Among the 47% pathogenic point mutations can be potentially corrected by ABEs in the ClinVar database. We further counted the pathogenic mutations targeted by ABE8e that could cause a risk of disease from bystander editing. In all pathogenic point mutations, 5413, 1841 and 3282 were suitable for correction without introducing risk mutations using ABE8e, ABE9, and PNLM-pcABE, respectively (Fig. 5d and Supplementary Data 4). When PAM was further expanded from NGG to NG, the number of precise disease-treatment events increased to 14,472 for ABE8e, 6033 for ABE9 and 10,354 for PNLM-pcABE, respectively (Fig. 5d and Supplementary Data 4). These data suggested that PNLM-pcABE has great potential in precise targeting specific base for future clinical gene therapy.

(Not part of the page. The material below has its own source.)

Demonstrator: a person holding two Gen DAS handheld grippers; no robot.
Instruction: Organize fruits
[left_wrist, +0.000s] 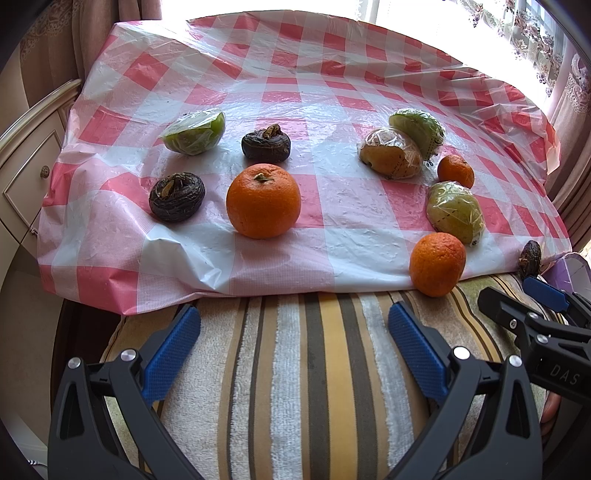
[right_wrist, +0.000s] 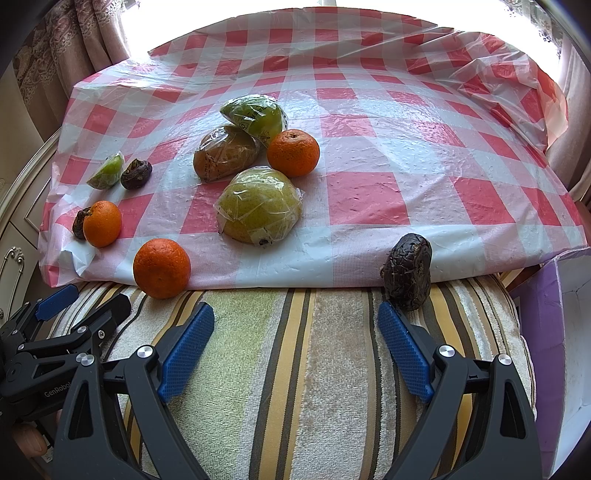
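we judge sorting not yet begun: our left gripper (left_wrist: 293, 343) and right gripper (right_wrist: 295, 341) hover spread and empty over the striped towel (right_wrist: 295, 369), nearest whose edge sits the round orange mandarin (right_wrist: 161, 268), likely first.

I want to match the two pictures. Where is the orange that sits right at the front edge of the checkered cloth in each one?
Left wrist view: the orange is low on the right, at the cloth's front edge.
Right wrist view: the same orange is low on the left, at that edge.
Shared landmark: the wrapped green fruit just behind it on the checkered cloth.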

Generation of albinism mouse models with high precision using PNLM-pcABE

Accurate production of mouse disease models is essential for basic research and clinical treatment. The reported mouse disease models produced using efficient base editors often induce bystander editing in addition to targeted base editing, which potentially perturbs the analysis of the relationship between the disease phenotype and base mutations. We utilized PNLM-pcABE to target the Tyrosinase gene, disrupting the normal expression of the Tyr gene by destroying the splice site, leading to albinism¹². Here, PNLM-pcABE mRNA and previously used sgRNA targeting the splicing acceptor site of the Tyrosinase gene were co-injected into mouse zygotes¹² (Fig. 6a, b). The results showed that PNLM-pcABE efficiently and precisely induced desired base editing (A₆) with minimal bystander editing (A₉) in 12/13 born pups (Fig. 6c, f), similar to that of ABE9 but not for ABE8e¹². In all F0 mice carrying single A-to-G mutation, the allele base editing efficiency of PNLM-pcABE was significantly higher than that of ABE8e, suggesting the high precision of PNLM-pcABE (Fig. 6f). These edited mice also exhibited albino phenotype in the eyes and fur color of the founders (Fig. 6d, e). Furthermore, the analysis of 9 off-targets from in silico prediction off-targets in all mice revealed that PNLM-pcABE produced no additional off-target editing (Fig. 6g). These data suggested that PNLM-pcABE is an efficient and precise base editing tool to be used for mouse or other mammalian embryo to generate desired disease models.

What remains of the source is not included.